▶ [DATASET]
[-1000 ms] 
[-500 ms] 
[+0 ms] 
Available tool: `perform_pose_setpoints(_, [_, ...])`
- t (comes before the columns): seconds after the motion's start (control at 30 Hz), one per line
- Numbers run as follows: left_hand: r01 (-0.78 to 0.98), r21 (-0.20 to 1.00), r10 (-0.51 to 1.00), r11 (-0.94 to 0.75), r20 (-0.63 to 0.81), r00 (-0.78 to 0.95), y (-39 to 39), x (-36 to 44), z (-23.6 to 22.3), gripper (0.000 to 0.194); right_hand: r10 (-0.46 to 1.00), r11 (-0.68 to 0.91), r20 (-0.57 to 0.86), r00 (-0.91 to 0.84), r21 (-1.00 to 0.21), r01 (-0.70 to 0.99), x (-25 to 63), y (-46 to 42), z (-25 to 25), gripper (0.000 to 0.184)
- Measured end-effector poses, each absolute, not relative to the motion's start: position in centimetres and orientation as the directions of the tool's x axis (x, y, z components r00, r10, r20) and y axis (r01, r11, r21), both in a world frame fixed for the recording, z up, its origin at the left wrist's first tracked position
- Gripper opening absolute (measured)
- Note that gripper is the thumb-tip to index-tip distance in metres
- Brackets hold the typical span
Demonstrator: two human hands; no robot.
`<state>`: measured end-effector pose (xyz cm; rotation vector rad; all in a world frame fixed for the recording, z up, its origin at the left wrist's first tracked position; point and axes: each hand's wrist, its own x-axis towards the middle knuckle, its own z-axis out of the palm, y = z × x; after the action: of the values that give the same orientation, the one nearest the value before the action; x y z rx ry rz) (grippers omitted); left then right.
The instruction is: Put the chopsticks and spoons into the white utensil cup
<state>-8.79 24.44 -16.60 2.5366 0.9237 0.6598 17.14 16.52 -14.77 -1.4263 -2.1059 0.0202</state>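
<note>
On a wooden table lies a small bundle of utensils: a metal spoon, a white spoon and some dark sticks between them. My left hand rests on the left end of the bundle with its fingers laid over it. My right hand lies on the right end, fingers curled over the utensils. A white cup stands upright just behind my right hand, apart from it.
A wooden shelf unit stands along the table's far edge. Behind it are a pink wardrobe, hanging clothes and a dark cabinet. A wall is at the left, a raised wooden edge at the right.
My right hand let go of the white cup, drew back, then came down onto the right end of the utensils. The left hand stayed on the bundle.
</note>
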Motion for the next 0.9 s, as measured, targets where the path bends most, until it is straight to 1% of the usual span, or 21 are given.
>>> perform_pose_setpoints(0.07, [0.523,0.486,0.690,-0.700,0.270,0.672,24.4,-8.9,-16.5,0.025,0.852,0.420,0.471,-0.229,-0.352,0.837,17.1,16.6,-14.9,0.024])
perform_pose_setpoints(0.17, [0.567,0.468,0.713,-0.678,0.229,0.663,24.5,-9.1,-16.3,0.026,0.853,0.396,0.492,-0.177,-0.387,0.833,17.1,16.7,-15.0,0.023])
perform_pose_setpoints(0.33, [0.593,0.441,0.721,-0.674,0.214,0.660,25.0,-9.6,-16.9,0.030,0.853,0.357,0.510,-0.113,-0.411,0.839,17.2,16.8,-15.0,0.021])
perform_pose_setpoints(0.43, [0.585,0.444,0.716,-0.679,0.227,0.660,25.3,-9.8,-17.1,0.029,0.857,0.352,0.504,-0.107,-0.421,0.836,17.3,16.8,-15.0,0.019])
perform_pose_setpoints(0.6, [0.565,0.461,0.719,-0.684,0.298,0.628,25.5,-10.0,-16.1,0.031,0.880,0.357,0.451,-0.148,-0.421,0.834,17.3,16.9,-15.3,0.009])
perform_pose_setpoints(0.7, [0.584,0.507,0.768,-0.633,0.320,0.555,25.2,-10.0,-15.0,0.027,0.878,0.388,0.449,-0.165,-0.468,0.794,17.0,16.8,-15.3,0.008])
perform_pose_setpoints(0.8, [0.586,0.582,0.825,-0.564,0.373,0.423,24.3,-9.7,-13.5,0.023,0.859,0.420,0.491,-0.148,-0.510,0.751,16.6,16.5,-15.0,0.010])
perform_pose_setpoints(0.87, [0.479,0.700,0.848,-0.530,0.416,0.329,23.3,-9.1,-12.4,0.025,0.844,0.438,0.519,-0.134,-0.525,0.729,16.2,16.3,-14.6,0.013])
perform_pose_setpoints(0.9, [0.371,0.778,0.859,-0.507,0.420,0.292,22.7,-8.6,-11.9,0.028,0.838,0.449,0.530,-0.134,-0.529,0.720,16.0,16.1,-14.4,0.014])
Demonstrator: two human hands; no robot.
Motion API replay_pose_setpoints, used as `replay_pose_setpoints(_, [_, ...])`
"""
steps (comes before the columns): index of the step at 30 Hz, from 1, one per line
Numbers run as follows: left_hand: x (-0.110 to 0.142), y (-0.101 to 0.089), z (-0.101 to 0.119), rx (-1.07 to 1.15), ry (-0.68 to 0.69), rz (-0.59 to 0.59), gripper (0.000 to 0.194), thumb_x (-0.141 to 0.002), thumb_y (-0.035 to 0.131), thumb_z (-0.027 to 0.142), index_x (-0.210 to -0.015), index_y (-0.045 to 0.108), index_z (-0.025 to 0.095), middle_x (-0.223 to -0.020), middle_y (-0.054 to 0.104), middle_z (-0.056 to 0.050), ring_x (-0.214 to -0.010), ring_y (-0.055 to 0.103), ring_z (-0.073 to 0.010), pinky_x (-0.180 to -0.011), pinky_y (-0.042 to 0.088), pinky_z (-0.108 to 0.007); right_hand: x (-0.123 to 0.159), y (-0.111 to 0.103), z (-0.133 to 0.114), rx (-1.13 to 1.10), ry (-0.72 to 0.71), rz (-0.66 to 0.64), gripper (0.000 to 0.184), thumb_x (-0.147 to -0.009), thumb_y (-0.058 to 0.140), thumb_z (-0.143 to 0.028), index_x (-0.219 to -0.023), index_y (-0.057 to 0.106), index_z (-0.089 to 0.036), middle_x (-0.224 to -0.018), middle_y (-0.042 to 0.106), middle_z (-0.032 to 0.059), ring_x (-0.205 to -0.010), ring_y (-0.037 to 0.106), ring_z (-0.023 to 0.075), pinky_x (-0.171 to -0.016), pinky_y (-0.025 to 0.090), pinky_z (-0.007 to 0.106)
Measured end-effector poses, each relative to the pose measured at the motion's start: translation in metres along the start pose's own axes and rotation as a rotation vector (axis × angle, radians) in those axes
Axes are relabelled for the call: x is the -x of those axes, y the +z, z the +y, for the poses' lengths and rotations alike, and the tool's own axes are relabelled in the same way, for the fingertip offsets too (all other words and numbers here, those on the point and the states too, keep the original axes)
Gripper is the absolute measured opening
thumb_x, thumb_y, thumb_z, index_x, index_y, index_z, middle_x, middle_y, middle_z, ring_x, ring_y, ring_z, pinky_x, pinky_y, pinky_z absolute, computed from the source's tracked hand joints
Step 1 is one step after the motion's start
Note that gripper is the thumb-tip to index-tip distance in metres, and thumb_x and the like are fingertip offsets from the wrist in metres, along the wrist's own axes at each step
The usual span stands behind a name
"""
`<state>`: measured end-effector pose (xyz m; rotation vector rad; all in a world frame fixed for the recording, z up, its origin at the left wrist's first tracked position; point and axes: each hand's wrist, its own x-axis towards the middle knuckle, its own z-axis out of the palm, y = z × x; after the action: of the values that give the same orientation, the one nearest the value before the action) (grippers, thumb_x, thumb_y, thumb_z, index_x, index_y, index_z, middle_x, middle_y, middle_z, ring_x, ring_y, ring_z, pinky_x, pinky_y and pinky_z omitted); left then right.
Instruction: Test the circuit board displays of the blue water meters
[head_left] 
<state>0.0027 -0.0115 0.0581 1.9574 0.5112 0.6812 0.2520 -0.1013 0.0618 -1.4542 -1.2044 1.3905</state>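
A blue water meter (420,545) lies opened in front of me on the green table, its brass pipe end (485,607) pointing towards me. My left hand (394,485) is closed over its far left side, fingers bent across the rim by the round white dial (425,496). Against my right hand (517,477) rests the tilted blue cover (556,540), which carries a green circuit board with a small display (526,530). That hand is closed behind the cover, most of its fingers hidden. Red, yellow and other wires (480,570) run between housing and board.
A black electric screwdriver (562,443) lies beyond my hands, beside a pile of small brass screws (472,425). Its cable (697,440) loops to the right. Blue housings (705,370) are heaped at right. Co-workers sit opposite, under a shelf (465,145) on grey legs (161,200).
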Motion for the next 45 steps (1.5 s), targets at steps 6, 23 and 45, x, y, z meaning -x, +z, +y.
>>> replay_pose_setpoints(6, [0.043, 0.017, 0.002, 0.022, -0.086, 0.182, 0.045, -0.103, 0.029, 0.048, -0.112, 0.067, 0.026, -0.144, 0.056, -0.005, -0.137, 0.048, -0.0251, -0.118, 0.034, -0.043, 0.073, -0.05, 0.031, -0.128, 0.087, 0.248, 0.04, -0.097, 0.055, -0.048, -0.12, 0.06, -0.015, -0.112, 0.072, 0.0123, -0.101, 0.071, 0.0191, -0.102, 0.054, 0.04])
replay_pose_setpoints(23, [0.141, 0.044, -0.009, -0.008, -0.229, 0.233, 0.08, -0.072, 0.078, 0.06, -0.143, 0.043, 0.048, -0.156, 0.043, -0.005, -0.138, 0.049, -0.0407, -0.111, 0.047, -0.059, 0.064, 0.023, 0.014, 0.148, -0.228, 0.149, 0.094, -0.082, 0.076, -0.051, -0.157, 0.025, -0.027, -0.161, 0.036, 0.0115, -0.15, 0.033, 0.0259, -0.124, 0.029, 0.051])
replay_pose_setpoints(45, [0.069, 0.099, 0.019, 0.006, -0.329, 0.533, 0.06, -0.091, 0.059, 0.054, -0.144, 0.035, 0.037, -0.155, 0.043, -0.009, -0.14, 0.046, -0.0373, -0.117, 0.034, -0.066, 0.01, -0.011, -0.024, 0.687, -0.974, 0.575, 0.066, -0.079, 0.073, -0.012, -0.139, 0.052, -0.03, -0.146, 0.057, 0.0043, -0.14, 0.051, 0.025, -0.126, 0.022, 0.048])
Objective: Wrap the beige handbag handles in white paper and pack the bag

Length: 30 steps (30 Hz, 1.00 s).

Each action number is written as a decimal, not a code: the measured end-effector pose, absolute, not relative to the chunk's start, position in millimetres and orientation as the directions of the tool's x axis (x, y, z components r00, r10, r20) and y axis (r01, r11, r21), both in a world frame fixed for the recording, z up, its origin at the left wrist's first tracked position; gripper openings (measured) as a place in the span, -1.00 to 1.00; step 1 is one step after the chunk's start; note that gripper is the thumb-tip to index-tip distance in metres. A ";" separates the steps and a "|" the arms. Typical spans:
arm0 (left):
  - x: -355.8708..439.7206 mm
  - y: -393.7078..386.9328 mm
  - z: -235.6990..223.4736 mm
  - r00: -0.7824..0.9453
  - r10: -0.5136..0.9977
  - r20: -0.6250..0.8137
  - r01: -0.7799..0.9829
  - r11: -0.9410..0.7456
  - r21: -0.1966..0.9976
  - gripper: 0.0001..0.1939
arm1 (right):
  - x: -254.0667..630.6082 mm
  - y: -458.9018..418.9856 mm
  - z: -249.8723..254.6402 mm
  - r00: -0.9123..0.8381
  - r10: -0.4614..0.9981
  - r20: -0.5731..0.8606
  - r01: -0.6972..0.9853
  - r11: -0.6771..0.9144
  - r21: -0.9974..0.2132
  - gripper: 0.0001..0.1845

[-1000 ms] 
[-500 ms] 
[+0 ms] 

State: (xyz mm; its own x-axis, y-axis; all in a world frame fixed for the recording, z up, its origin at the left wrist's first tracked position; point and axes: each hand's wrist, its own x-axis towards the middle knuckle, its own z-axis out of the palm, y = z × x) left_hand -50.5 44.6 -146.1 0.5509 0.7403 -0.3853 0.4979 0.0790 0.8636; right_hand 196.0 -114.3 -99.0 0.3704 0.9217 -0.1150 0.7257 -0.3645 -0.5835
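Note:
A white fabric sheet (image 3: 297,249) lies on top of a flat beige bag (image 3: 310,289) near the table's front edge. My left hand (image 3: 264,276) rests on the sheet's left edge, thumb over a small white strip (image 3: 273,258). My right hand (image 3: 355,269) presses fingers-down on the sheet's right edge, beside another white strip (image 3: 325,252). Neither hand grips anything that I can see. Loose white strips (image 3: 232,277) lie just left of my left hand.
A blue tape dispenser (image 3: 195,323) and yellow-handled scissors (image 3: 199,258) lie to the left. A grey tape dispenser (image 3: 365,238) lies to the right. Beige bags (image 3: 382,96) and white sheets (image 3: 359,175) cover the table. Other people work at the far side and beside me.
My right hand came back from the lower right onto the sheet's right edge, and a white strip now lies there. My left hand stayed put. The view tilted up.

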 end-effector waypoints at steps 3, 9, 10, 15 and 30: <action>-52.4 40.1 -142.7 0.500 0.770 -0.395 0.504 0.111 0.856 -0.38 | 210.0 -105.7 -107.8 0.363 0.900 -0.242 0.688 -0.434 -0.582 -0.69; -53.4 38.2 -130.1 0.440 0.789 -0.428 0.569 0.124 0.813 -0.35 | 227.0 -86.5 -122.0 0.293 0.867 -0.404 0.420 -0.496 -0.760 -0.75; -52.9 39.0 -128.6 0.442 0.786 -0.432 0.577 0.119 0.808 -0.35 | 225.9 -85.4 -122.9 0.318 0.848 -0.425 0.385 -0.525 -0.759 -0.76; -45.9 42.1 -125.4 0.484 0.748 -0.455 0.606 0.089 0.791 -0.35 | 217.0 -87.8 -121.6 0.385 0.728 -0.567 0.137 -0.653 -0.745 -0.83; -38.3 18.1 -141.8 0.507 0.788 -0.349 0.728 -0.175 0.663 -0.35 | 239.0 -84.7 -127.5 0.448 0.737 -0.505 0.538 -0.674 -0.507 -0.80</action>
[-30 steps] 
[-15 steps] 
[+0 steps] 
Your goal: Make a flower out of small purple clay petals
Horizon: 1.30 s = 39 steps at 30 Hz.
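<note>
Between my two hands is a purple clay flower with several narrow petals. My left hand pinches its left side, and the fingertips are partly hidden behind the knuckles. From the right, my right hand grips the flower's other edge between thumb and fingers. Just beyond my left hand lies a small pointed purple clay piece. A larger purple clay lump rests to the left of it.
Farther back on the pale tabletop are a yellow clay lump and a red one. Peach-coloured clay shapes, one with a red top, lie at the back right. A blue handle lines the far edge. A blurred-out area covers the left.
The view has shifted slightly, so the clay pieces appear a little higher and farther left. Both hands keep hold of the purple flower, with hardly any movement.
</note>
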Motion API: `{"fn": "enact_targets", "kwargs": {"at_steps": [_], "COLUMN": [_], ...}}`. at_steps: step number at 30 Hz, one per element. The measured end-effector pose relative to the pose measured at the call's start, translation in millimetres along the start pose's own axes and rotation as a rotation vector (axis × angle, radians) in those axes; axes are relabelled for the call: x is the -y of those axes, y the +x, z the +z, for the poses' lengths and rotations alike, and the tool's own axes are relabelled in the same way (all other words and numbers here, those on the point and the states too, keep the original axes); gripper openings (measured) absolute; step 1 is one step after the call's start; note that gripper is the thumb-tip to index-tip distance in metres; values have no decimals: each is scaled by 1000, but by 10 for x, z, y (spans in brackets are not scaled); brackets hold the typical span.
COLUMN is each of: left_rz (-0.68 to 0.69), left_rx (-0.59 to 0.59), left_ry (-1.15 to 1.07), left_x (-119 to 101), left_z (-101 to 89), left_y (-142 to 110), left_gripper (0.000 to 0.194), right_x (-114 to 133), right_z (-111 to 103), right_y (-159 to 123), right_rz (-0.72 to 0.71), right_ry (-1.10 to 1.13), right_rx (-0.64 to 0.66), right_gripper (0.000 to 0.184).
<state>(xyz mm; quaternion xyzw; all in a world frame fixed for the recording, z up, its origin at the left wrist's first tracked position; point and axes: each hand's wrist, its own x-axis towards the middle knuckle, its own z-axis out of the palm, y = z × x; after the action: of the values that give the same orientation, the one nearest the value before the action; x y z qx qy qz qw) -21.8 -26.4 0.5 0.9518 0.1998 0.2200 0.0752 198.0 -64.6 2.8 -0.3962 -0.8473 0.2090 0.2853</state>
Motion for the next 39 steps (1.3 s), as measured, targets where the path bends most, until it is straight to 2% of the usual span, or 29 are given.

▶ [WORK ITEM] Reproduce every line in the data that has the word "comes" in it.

▶ [YOUR RESPONSE]
- t (comes before the columns): seconds after the motion's start (control at 30 Hz), one per line
steps (comes before the columns): index of the step at 30 Hz, from 1, one per line

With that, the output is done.